_Work required_
Write out every line of the material as it stands, apart from the pictures.

_Recorded data_
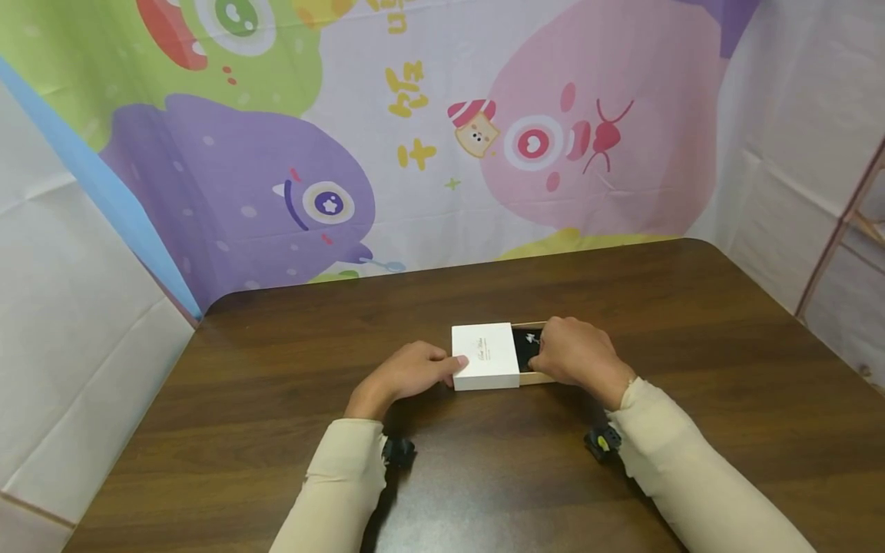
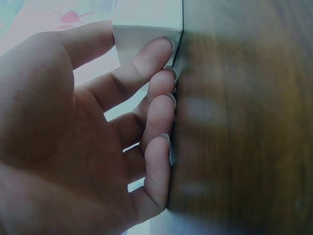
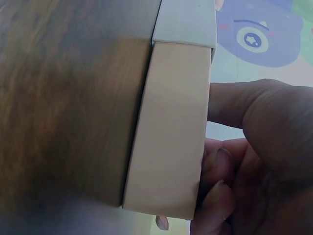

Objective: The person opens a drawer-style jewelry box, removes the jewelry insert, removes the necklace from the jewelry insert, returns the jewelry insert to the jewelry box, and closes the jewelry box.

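Observation:
A white box sleeve with small printed lettering lies flat on the table. Out of its right side sticks a tan drawer with a black insert, on which a small silver ornament shows. My left hand holds the sleeve's left end, thumb on top and index finger against the end wall; its other fingers rest on the table. My right hand grips the drawer's right part, thumb over the top and fingers curled at the end. It hides that end and part of the insert.
The box lies on a dark wooden table. A cloth with cartoon monsters hangs behind the table's far edge. White panels stand at left and right. A small black camera sits at the right wrist, another at the left.

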Action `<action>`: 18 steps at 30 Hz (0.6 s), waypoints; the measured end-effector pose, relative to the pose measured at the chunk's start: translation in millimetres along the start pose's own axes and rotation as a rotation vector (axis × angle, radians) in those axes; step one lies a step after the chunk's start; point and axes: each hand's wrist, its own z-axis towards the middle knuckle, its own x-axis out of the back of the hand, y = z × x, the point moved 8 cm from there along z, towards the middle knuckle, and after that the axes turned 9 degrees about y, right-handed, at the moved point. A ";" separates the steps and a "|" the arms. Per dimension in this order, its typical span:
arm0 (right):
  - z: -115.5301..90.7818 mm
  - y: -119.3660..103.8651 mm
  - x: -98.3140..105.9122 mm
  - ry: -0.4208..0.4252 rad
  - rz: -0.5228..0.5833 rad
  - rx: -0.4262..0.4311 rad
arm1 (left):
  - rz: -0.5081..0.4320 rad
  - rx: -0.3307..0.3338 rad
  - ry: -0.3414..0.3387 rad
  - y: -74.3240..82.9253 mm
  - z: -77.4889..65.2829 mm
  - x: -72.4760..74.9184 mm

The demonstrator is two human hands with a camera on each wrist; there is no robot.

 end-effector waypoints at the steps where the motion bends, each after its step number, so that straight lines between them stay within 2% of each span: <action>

_Expected output_
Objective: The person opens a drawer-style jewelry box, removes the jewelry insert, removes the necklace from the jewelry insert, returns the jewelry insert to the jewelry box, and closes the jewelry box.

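Observation:
A white box sleeve with small printed lettering lies flat on the table. Out of its right side sticks a tan drawer with a black insert, on which a small silver ornament shows. My left hand holds the sleeve's left end, thumb on top and index finger against the end wall; its other fingers rest on the table. My right hand grips the drawer's right part, thumb over the top and fingers curled at the end. It hides that end and part of the insert.
The box lies on a dark wooden table. A cloth with cartoon monsters hangs behind the table's far edge. White panels stand at left and right. A small black camera sits at the right wrist, another at the left.
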
Action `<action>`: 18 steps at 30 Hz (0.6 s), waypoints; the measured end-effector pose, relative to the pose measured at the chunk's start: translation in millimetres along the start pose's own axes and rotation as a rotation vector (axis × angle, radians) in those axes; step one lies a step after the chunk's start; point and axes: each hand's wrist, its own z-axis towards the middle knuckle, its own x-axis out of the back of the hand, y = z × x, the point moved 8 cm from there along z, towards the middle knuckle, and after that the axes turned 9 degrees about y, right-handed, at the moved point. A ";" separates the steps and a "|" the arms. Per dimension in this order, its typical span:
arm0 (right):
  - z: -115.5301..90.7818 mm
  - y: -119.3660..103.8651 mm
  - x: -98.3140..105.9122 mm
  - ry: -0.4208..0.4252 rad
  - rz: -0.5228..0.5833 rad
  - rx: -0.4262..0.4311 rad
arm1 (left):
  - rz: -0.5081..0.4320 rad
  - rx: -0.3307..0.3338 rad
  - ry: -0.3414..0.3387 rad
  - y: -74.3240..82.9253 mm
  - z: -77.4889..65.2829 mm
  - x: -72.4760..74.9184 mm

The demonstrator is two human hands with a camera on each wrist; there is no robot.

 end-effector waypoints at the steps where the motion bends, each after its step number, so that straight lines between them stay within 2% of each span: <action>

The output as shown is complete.